Cons of Buying An Indoor Park Franchise

  • Less Freedom: As an independent owner you have the ability to adjust your business based on cash flow, customers’ needs, fluctuations in climate and customers’ purchasing trends. In a franchise, rules and standards are put into place to keep a more uniformed operation. This is due mainly to consistency among the company and brand building, which is extremely important. This doesn’t always bode well for franchisees that face difficult trends in their individual region. Should the need arise to change hours of operation or cut certain products or services that may not be selling well in your region are generally not negotiable.
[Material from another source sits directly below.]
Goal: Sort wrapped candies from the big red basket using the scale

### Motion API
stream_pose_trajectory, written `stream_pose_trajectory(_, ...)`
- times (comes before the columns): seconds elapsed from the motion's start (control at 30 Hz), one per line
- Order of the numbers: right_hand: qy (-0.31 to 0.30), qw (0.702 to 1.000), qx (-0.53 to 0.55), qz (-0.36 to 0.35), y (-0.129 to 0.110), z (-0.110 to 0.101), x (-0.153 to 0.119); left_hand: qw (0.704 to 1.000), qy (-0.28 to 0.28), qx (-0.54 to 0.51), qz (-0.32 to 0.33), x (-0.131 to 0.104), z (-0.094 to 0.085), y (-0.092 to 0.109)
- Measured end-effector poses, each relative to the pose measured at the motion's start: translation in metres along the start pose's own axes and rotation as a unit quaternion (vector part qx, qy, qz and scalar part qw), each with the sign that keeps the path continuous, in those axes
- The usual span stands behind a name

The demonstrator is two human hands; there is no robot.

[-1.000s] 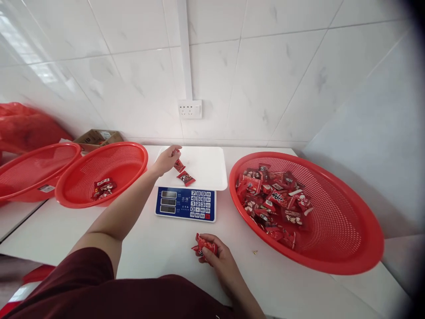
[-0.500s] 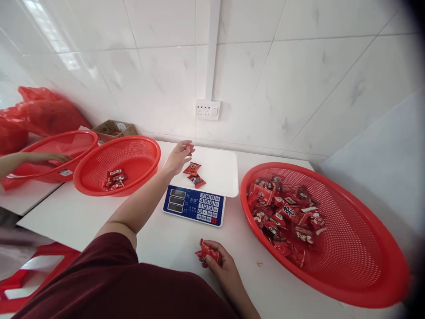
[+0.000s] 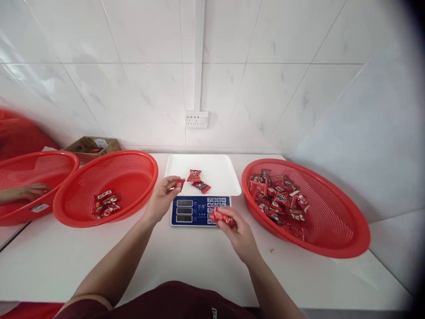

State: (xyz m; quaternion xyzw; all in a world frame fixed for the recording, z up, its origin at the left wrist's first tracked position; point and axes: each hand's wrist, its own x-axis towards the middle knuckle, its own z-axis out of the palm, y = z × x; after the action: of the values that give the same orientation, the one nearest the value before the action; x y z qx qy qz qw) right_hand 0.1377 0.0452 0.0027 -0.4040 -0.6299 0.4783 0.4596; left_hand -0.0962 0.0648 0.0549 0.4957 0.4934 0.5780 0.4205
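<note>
- Right red mesh basket (image 3: 332, 221), heaped packets (image 3: 282, 198) inside
- Left red mesh basket (image 3: 128, 177), several packets (image 3: 108, 204) inside
- Digital scale (image 3: 201, 206) between, two packets (image 3: 194, 175) on its tray (image 3: 221, 170)
- Right hand (image 3: 241, 235) grasping red wrapper (image 3: 223, 218) above keypad (image 3: 215, 200)
- Left hand (image 3: 160, 195) pinching small packet (image 3: 179, 184) over tray's near-left part

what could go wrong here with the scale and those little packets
The right hand, gripping red snack packaging, covers part of the digital scale's keypad in this view, so it might bump a key and disturb the reading.

The left hand pinches a small red packet by the white weighing tray's near-left edge; if released there, it could miss the tray.
</note>
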Motion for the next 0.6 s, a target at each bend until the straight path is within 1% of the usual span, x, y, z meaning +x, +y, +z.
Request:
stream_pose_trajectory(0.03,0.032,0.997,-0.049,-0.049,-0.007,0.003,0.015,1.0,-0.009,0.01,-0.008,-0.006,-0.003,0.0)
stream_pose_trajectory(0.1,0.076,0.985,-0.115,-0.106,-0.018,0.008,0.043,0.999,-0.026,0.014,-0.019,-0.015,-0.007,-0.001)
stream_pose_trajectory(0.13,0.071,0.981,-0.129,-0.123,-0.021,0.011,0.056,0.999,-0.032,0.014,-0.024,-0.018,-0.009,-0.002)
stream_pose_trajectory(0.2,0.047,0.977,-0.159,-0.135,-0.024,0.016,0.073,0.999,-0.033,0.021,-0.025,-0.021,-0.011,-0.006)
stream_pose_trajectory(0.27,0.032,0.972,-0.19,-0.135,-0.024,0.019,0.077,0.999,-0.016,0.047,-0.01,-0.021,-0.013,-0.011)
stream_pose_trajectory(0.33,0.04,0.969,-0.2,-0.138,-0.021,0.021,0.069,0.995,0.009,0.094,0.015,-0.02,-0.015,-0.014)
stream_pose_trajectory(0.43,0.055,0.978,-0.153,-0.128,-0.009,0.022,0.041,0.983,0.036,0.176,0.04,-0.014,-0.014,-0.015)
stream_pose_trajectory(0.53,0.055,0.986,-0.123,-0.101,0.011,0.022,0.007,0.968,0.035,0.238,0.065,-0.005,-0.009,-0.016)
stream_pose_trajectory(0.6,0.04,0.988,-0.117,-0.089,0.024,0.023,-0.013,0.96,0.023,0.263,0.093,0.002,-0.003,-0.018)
  • Royalty Payments: A fee charged once a year for owning the business rights. The fee is generally based on a percentage of sales (Avg. 8%-15%). In return, you receive ongoing support in the form of marketing, advertising, and some legal and/or accounting support.

  • Higher Start-Up Costs: Beyond the cost of start up and build out, is a one-time fee charged for granting the franchisee permission to use the company’s brand, name and logo. The fee can be as low as $20,000-$1,000,000 depending on the franchiser. An average tanning, pizza or sandwich chain may charge a fee of $50,000, where as a larger franchisor such as McDonalds™ or Dairy Queen™ will average $1,000,000. Obtaining financing becomes increasingly more difficult for the average business professional and requires more investors when financing larger franchises such as those previously mentioned.
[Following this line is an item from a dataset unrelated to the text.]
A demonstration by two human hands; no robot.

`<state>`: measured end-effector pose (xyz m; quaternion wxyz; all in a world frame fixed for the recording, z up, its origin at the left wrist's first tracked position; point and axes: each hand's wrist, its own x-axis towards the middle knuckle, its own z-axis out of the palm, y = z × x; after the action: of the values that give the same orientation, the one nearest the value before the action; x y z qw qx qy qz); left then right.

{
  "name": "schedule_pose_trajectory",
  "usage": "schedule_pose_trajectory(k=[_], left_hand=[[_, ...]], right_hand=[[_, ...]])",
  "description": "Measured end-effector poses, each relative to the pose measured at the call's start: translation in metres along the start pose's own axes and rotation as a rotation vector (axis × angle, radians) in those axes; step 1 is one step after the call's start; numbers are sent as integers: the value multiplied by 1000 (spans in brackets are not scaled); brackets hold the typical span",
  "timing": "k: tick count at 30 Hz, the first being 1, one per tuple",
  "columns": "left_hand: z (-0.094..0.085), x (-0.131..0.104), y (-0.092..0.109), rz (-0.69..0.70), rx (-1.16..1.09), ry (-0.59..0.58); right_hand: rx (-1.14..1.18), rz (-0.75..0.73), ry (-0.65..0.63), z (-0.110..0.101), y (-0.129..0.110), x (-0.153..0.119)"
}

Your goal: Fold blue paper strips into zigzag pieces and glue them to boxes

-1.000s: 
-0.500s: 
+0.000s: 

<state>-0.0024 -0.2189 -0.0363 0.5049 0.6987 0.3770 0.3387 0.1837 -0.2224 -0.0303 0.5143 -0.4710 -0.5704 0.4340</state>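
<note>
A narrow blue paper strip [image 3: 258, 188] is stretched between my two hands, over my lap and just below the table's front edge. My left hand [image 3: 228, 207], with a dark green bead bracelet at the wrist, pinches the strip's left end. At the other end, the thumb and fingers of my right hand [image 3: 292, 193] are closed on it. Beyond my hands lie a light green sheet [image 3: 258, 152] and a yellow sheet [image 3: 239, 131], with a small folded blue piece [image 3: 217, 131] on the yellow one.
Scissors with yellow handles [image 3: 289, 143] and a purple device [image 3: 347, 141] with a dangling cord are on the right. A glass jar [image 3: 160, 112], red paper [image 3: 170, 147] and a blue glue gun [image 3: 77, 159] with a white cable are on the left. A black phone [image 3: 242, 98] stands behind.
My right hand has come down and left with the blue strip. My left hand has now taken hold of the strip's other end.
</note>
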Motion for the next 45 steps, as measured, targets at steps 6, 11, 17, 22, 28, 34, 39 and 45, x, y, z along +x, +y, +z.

  • Broken Promises: Depending on your business background and your ability to self manage may lead to broken promises from the parent company. Some owner/operators do well and require little if any assistance from their parent company; however, those who rely heavily on a parent company to guide them every step of the way, may find that some parent companies aren’t well equipped to offer that type of hand holding. All franchisers are different. Some parent companies will make sure you get the look and feel of the business model right and then expect you to be adept at running the day-to-day operations. Others will offer a lot of assistance, training and even some field assistance if they see you struggling. It all depends on the parent company’s management style and your ability to dig deeper than the numbers to determine whether their business model is a good fit for you.

An indoor park franchise is no different than any other business venture. Whether you choose to retain sole control of your business endeavor or choose to relinquish some of that control can only be determined with careful consideration. Each has its advantages and disadvantages but both carry some risk. You should weigh them separately against your professional background and the skills you've obtained throughout your working career.

No matter what choice you make, the rewards of business ownership in a fun, entertaining atmosphere offers its own sense of accomplishment away from the everyday hum-drum business model. Imagine going to work and it being a party every day, so pick a path and start running with it!